▶ _Description of the task_
Reproduce exactly, and solely, the lines running from the top of the data below through the line with "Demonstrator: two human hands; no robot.", both inclusive. Omit pictures.

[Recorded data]

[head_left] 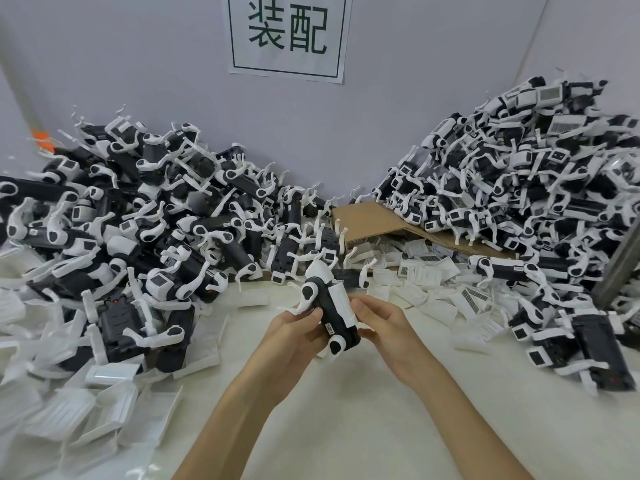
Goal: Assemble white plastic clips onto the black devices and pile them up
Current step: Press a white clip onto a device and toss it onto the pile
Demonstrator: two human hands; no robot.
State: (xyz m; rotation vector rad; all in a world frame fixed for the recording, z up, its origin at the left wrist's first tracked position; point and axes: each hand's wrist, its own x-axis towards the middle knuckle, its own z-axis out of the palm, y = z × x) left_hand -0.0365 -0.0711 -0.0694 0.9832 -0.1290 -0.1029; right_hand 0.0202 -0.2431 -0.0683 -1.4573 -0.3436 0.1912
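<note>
Bare forearms are framing the bottom of the view above the pale table, and both hands are meeting at its middle. At far left, loose white clips are lying in a thick drift along the near edge, and behind them a left heap of black bodies with white arms is banking up against the wall. Next, the left hand is gripping the black device from below, its fingers curled around the lower side and holding it off the table, tilted with one end towards the wall. A white clip is sitting along the device's upper face, and the right hand is pinching that clip against the body, thumb on top. This looks like the seating step: the clip is in place, but whether it is fully snapped home is not clear. Further right, a cardboard sheet is slanting under the right heap, where many pieces are showing labelled white plates, so that is probably the finished pile. The next move is likely calling for a firm squeeze along the clip, then a toss rightward.
</note>
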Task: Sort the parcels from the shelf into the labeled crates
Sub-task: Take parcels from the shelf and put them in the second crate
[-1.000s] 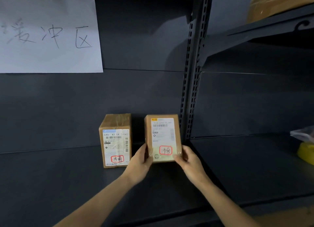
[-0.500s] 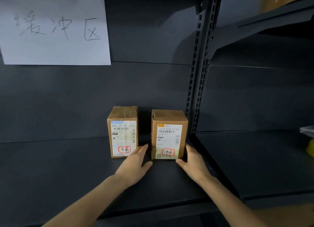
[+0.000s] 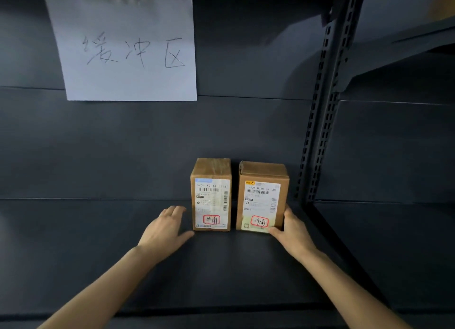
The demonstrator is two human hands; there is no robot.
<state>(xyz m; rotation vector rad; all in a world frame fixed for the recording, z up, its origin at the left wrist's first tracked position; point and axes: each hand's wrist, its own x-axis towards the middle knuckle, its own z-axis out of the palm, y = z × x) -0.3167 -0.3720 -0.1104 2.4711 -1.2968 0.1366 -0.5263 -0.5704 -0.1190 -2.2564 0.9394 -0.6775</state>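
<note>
Two brown cardboard parcels stand upright side by side on the dark shelf (image 3: 221, 272). Each carries a white shipping label with a red-circled handwritten mark. My left hand (image 3: 165, 227) lies flat just left of the left parcel (image 3: 211, 171), its thumb near the box's bottom corner and its fingers straight. My right hand (image 3: 293, 232) rests against the right side of the right parcel (image 3: 263, 173), with the thumb at its lower front corner. Neither parcel is lifted.
A white paper sign (image 3: 125, 48) with handwritten characters hangs on the back panel above. A perforated upright post (image 3: 322, 107) borders the right parcel. Beyond it lie another shelf bay (image 3: 394, 242) and an upper shelf (image 3: 418, 38).
The right parcel has been set down on the shelf beside the other. My left hand has moved from it to the left side of the left parcel. The view has shifted right.
</note>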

▶ _Your response_
[head_left] 
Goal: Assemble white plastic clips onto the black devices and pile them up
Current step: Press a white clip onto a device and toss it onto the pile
Demonstrator: two human hands; no robot.

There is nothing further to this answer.